▸ **Work to complete**:
Within the records, which lines hold the string "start"? Report each one by copying it.

▸ **Dataset records**:

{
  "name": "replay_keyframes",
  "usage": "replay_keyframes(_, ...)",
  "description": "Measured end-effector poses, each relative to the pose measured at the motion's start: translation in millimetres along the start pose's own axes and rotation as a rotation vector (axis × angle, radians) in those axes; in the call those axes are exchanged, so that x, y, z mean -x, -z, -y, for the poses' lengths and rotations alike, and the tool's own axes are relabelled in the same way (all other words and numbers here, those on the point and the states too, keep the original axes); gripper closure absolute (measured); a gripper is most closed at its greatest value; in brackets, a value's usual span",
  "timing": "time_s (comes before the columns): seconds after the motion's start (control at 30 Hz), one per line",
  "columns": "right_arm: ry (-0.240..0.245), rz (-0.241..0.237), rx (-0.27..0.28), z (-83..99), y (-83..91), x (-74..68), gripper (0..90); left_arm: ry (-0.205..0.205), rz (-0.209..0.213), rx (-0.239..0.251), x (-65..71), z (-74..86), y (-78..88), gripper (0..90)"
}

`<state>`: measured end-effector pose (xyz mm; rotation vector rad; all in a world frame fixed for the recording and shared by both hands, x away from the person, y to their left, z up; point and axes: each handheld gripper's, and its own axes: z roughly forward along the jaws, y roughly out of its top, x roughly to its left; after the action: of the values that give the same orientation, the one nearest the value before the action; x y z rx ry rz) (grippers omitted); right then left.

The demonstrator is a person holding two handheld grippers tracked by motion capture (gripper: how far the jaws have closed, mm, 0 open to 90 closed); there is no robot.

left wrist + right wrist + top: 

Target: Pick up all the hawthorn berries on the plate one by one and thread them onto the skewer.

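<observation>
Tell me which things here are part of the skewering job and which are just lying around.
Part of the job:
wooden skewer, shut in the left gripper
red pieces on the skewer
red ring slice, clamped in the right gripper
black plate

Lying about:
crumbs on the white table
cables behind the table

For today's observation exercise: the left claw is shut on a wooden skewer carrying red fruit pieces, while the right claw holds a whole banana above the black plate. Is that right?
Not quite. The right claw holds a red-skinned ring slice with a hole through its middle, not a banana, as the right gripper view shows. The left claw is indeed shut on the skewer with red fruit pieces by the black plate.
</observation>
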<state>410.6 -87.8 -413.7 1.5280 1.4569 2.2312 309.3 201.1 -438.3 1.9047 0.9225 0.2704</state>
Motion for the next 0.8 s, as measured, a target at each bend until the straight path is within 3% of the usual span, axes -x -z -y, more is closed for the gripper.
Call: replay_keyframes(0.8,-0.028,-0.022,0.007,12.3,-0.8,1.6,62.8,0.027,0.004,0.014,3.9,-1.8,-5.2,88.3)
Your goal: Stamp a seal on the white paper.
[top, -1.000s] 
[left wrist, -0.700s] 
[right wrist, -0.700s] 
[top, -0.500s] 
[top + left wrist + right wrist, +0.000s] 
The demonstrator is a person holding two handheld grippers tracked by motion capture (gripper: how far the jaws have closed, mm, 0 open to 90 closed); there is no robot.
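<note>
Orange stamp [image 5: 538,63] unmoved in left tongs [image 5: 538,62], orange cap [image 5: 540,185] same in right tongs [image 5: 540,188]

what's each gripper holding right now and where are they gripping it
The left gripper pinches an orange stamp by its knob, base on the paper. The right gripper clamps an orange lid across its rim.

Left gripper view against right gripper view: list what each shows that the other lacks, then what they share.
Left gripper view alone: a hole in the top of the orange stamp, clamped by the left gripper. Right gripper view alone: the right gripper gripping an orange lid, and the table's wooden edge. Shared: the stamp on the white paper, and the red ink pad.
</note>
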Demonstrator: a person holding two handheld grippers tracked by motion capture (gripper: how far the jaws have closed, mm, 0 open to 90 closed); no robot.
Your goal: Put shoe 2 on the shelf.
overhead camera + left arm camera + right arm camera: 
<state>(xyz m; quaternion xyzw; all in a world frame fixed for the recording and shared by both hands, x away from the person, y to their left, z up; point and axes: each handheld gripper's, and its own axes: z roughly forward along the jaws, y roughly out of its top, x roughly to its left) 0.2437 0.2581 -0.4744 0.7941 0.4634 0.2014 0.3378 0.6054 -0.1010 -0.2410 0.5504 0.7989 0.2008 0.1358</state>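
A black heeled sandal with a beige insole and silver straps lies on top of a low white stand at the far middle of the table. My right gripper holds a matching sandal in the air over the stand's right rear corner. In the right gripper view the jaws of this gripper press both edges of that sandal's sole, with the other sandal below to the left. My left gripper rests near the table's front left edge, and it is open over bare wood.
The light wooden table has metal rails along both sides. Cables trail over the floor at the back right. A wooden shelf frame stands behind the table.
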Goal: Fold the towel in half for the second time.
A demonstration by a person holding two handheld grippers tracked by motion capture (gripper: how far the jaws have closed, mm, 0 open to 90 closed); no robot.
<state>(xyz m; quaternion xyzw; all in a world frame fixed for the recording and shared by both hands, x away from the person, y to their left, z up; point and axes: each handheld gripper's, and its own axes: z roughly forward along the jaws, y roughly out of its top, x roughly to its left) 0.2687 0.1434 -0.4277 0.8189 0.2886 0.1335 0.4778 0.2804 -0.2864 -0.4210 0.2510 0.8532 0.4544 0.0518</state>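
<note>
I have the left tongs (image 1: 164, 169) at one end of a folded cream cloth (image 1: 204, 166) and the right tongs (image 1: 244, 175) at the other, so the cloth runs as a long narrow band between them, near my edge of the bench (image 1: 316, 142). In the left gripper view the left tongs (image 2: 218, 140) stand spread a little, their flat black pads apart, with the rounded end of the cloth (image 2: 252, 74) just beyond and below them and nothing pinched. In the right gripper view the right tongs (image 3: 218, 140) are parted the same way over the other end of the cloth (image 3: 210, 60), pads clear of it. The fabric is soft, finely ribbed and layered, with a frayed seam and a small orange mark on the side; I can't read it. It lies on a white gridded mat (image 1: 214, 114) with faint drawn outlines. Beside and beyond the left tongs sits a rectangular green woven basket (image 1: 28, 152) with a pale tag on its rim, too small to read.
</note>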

▸ **Task result**:
  "description": "Measured end-effector poses, each relative to the pose measured at the motion's start: translation in millimetres along the start pose's own axes and rotation as a rotation vector (axis × angle, radians) in those axes; in the call those axes are exchanged, so that x, y, z mean -x, -z, -y, for the poses' lengths and rotations alike, and the tool's own axes are relabelled in the same way (all other words and numbers here, those on the point and the states too, keep the original axes); gripper closure absolute (measured); a gripper is most closed at its greatest value; in brackets, a value's usual span",
  "timing": "time_s (comes before the columns): seconds after the motion's start (control at 30 Hz), one per line",

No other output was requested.